Willow Creek is everywhere. In Montana alone, dozens of Willow Creeks drain mountains and scour prairies. Most got their name because Beaver Creek was already taken, and also from the narrow-leafed shrub that holds their banks in thickets and tangles. Old-timers call it “coyote willow,” maybe because wherever it grows, its banks are tacky with drying mud stitched with the tracks of the wild dogs snaking in and out of its shadows to surprise a jackrabbit or pounce on a vole. Thin and limber as sugarcane, and spiked with tiny yellow flowers in the spring, coyote willow is ever a sapling, throwing scarcely enough shade to cool a panting cow. In the throbbing summer heat, willow groves smell like creosote below an old railroad.
In the fall, Willow Creek is everything. In a landscape defined by inch-high woolgrass and razoring winds, it’s a magnet for open-country mule deer that bed in its buckbrush bends and breed in leafless rattling thickets. In winter, sharptail grouse descend on streamside willows to tuck out of the wind alongside twitchy prairie cottontails.
Willow Creek could be anywhere. Except mine is right here, meandering drunkenly through my northeastern Montana homeland as it transports the slurried prairie, stacking 3 miles of ropy twists into every map mile as it makes its way to the Milk River.

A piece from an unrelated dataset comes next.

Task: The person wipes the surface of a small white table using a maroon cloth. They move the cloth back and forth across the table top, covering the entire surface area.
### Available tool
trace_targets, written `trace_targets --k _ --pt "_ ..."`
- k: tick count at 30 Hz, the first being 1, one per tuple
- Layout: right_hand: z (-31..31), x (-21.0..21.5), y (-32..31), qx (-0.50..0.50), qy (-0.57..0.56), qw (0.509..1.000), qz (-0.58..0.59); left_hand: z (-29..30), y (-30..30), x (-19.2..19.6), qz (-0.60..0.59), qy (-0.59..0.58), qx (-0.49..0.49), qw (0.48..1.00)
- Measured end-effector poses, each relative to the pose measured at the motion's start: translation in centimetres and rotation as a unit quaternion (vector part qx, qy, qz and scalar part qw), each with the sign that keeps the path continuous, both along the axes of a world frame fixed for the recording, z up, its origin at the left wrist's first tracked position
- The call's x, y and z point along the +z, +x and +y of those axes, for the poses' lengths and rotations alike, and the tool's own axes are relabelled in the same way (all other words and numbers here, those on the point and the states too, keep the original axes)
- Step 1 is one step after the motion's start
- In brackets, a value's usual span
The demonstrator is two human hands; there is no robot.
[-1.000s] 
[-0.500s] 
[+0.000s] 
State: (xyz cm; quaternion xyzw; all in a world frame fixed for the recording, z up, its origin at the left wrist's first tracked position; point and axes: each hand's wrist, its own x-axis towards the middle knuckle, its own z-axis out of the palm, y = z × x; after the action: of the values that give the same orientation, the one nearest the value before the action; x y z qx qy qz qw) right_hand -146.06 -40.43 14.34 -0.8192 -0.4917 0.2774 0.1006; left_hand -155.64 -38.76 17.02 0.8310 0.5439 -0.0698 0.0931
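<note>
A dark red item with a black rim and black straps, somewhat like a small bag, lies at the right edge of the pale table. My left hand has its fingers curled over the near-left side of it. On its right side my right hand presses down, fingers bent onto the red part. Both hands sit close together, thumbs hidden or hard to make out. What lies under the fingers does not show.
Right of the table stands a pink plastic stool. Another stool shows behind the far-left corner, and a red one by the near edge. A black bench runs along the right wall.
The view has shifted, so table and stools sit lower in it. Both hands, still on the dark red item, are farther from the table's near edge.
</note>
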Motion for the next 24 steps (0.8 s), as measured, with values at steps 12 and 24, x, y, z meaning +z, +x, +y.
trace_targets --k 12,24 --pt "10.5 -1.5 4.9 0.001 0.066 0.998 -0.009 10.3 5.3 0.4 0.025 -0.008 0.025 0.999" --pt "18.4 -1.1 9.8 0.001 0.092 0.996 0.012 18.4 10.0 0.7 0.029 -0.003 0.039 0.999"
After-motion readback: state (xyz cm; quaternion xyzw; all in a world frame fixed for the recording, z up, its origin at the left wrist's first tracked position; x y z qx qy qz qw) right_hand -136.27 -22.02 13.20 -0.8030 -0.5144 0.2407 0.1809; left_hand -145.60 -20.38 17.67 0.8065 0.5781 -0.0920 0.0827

For most of the year, my Willow Creek is nearly dry, and if it weren’t for stick-and-mud beaver dams around every other bend, I could walk its bed for miles, invisible to bucks on the adobe ridges above it. But for several weeks, Willow Creek swells and churns with runoff, a perilous boilage of cottonwood limbs, bloated calves, and, during an especially heavy flood a few years ago, rough-cut planks from a washed-out county bridge upstream.